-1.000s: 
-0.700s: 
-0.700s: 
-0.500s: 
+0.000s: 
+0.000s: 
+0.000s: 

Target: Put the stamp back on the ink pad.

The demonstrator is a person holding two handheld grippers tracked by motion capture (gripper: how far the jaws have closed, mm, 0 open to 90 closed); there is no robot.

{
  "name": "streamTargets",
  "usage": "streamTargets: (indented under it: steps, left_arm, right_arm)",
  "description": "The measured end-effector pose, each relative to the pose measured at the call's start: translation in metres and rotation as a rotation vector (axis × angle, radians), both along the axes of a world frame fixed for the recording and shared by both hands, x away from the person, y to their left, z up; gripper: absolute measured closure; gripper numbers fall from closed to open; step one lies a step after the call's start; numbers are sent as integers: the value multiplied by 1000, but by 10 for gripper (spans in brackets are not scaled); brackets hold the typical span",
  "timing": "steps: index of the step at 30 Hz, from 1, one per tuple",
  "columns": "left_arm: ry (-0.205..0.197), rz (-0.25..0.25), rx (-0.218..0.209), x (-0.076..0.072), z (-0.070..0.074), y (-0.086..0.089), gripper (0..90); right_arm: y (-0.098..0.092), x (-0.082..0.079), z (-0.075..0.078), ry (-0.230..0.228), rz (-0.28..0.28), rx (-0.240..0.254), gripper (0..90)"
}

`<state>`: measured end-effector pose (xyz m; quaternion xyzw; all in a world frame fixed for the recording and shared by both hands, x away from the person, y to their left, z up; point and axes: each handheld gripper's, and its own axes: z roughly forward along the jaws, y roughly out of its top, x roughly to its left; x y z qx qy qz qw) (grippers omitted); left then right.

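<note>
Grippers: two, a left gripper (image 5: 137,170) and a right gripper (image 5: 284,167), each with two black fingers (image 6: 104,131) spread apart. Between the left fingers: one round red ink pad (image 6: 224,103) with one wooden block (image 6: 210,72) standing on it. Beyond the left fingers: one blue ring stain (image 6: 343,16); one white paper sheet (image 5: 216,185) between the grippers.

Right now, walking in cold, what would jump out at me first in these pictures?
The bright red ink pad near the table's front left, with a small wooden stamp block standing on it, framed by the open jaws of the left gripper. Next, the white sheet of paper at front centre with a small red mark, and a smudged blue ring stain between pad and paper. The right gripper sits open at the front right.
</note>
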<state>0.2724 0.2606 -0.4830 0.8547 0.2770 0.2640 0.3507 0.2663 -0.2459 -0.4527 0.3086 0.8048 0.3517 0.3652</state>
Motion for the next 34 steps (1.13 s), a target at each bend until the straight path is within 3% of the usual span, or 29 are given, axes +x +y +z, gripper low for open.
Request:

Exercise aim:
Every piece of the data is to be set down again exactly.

The answer:
-1.000s: 
-0.700s: 
-0.700s: 
-0.500s: 
+0.000s: 
+0.000s: 
+0.000s: 

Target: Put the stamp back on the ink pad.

The demonstrator is a person holding two handheld grippers tracked by motion capture (gripper: how far the jaws have closed, mm, 0 open to 90 closed); there is no robot.

{
  "name": "streamTargets",
  "usage": "streamTargets: (indented under it: steps, left_arm, right_arm)",
  "description": "The measured end-effector pose, each relative to the pose measured at the call's start: translation in metres and rotation as a rotation vector (axis × angle, radians), both along the axes of a world frame fixed for the recording and shared by both hands, x away from the person, y to their left, z up; gripper: absolute measured closure; gripper numbers fall from closed to open; step one lies a step after the call's start; numbers are sent as integers: the value multiplied by 1000, but by 10 for gripper (spans in brackets are not scaled); brackets hold the typical span",
  "timing": "steps: index of the step at 30 Hz, from 1, one per tuple",
  "columns": "left_arm: ry (-0.205..0.197), rz (-0.25..0.25), rx (-0.218..0.209), x (-0.076..0.072), z (-0.070..0.074), y (-0.086..0.089), gripper (0..90); right_arm: y (-0.098..0.092), x (-0.082..0.079), z (-0.075..0.078), ry (-0.230..0.228), rz (-0.28..0.28), rx (-0.240..0.254), gripper (0..90)"
}

`<state>`: measured end-effector pose (xyz m; quaternion xyzw; all in a world frame fixed for the recording and shared by both hands, x away from the person, y to their left, z up; point and axes: each handheld gripper's, and its own axes: z roughly forward along the jaws, y roughly out of its top, x roughly to its left; x y z qx qy qz qw) (grippers omitted); left then right.

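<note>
Grippers: two, a left gripper (image 5: 137,170) and a right gripper (image 5: 284,167), each with two black fingers (image 6: 104,131) spread apart. Between the left fingers: one round red ink pad (image 6: 224,103) with one wooden block (image 6: 210,72) standing on it. Beyond the left fingers: one blue ring stain (image 6: 343,16); one white paper sheet (image 5: 216,185) between the grippers.

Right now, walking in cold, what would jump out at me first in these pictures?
The bright red ink pad near the table's front left, with a small wooden stamp block standing on it, framed by the open jaws of the left gripper. Next, the white sheet of paper at front centre with a small red mark, and a smudged blue ring stain between pad and paper. The right gripper sits open at the front right.
</note>
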<state>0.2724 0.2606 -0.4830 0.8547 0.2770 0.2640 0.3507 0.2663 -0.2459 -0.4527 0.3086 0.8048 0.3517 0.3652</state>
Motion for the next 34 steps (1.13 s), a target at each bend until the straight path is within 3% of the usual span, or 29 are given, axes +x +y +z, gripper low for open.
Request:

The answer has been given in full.